Other commenters argued the Department did not provide any justification for delaying the compliance date to include data for children ages three through five, and one commenter argued that this delay would affect the collection of discipline data for this age range.
Several commenters noted that State and local agencies have already expended resources to prepare to comply with the regulations on July 1, 2018, and that these sunk costs should be included in the analysis of costs, benefits, and transfers. Those commenters also argued that the Department needs to account for the costs associated with the resources States will have to expend to help LEAs and parents understand the delay and the subsequent confusion caused by the delay.
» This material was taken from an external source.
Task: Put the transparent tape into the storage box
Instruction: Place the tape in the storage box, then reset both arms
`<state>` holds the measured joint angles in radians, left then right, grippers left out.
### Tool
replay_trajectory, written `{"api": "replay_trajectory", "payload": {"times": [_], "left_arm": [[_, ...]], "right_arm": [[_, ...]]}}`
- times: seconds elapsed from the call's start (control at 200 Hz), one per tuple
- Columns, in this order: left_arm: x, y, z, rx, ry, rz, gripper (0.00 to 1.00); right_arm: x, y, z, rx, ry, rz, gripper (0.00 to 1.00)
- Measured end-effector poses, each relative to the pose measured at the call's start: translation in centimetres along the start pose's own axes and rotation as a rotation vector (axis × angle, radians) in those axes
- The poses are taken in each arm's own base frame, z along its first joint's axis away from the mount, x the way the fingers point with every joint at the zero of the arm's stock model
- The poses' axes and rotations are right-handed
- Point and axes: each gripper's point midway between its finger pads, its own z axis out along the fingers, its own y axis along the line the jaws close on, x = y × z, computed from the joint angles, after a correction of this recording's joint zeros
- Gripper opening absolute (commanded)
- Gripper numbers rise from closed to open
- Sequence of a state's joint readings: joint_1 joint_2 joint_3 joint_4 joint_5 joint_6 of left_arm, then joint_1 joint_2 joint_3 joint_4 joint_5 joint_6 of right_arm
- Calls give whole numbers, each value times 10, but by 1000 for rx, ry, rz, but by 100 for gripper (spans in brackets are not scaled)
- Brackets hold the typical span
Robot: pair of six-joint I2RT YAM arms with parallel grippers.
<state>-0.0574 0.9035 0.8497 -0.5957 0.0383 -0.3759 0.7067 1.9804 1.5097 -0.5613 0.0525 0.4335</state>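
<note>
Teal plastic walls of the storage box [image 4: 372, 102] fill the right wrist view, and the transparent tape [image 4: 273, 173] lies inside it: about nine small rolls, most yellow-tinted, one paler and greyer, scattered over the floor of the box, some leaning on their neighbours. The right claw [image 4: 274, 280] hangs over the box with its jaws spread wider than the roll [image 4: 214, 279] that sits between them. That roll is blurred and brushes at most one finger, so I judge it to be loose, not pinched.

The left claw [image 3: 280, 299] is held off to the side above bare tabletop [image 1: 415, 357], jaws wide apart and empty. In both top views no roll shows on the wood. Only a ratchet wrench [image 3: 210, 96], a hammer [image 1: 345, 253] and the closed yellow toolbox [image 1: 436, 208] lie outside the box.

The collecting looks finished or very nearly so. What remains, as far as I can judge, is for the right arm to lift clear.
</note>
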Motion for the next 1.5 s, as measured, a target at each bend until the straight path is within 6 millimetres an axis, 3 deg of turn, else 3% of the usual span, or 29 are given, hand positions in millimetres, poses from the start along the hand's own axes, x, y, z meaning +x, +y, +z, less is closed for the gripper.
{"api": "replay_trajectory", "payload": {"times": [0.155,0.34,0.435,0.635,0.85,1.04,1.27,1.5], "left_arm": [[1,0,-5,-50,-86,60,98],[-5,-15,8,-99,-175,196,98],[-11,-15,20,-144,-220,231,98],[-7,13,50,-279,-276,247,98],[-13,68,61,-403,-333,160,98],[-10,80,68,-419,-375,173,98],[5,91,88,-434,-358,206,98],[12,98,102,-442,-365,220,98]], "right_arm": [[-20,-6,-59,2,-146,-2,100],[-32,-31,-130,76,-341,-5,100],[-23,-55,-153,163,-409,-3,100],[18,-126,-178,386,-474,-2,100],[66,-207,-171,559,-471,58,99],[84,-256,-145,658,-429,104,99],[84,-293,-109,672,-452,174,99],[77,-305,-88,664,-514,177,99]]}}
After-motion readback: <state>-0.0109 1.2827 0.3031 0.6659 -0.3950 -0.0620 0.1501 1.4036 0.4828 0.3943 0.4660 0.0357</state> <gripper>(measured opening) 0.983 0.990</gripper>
Under Executive Order 12866, the Secretary must determine whether this regulatory action is “significant” and, therefore, subject to the requirements of the Executive order and subject to review by the Office of Management and Budget (OMB). Section 3(f) of Executive Order 12866 defines a “significant regulatory action” as an action likely to result in a rule that may—
(1) Have an annual effect on the economy of $100 million or more, or adversely affect a sector of the economy, productivity, competition, jobs, the environment, public health or safety, or State, local or tribal governments or communities in a material way (also referred to as an “economically significant” rule);
(2) Create serious inconsistency or otherwise interfere with an action taken or planned by another agency;
(3) Materially alter the budgetary impacts of entitlement grants, user fees, or loan programs or the rights and obligations of recipients thereof; or
(4) Raise novel legal or policy issues arising out of legal mandates, the President's priorities, or the principles stated in the Executive order.
This regulatory action is a significant regulatory action subject to review by OMB under section 3(f) of Executive Order 12866.
We have also reviewed these regulations under Executive Order 13563, which supplements and explicitly reaffirms the principles, structures, and definitions governing regulatory review established in Executive Order 12866. To the extent permitted by law, Executive Order 13563 requires that an agency—
(1) Propose or adopt regulations only upon a reasoned determination that their benefits justify their costs (recognizing that some benefits and costs are difficult to quantify);
(2) Tailor their regulations to impose the least burden on society, consistent with obtaining regulatory objectives and taking into account—among other things, and to the extent practicable—the costs of cumulative regulations;
(3) In choosing among alternative regulatory approaches, select those approaches that maximize net benefits (including potential economic, environmental, public health and safety, and other advantages; distributive impacts; and equity);
(4) To the extent feasible, specify performance objectives, rather than specifying the behavior or manner of compliance that regulated entities must adopt; and
(5) Identify and assess available alternatives to direct regulation, including providing economic incentives—such as user fees or marketable permits—to encourage the desired behavior, or provide information that enables the public to make choices.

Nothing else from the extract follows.